▸ Required work: Begin your copy at the line holding "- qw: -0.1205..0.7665" and end it at the last line of the listing. Keep every line exact and leave out the pictures.

----

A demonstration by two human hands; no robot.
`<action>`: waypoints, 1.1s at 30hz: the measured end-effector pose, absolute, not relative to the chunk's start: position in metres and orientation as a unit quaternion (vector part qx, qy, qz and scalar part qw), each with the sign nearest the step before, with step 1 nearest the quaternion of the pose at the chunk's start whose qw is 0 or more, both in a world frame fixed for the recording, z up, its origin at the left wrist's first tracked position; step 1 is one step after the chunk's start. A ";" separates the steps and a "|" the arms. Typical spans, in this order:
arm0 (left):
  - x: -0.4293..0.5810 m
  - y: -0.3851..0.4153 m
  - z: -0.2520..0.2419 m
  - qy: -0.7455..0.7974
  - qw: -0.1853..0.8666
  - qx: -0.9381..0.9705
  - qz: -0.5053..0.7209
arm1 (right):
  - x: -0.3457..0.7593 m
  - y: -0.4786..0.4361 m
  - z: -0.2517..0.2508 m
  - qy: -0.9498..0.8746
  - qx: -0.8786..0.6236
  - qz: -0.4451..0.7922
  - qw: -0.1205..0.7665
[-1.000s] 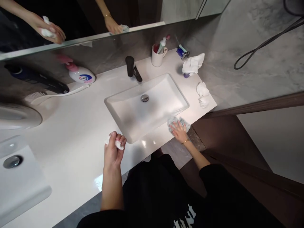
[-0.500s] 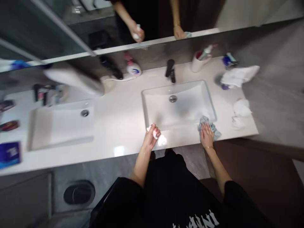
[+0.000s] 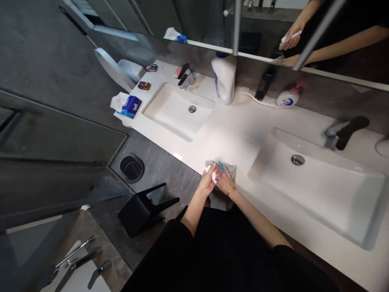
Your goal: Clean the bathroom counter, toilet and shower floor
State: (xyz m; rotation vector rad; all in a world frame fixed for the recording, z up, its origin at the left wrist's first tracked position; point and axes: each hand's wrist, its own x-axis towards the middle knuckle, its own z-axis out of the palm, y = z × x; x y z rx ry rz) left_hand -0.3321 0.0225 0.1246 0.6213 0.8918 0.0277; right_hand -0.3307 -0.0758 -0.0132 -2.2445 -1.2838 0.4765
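Pressing one cloth (image 3: 232, 170), clutching one wad (image 3: 214, 177)

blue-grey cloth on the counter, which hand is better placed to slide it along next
Probably the right hand: it rests on the cloth with fingers extended, while the left hand is closed around a white wad.

Glare spot on bright countertop (image 3: 215, 138), dim wall (image 3: 39, 52)
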 end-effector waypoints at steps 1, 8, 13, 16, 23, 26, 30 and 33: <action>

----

▸ Response to this exercise:
  - qw: -0.1205..0.7665
[-1.000s] 
[-0.500s] 
[+0.000s] 
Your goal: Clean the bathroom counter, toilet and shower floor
State: (xyz m; rotation vector rad; all in a world frame fixed for the recording, z up, its origin at the left wrist's first tracked position; point and axes: each hand's wrist, its own x-axis towards the middle knuckle, its own z-axis out of the palm, y = z × x; x y z rx ry rz) left_hand -0.3321 0.0225 0.1246 0.6213 0.8918 0.0277; right_hand -0.3307 -0.0758 -0.0132 -2.2445 -1.2838 0.4765
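Pressing one cloth (image 3: 232, 170), clutching one wad (image 3: 214, 177)

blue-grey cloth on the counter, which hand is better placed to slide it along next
Probably the right hand: it rests on the cloth with fingers extended, while the left hand is closed around a white wad.

Glare spot on bright countertop (image 3: 215, 138), dim wall (image 3: 39, 52)
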 end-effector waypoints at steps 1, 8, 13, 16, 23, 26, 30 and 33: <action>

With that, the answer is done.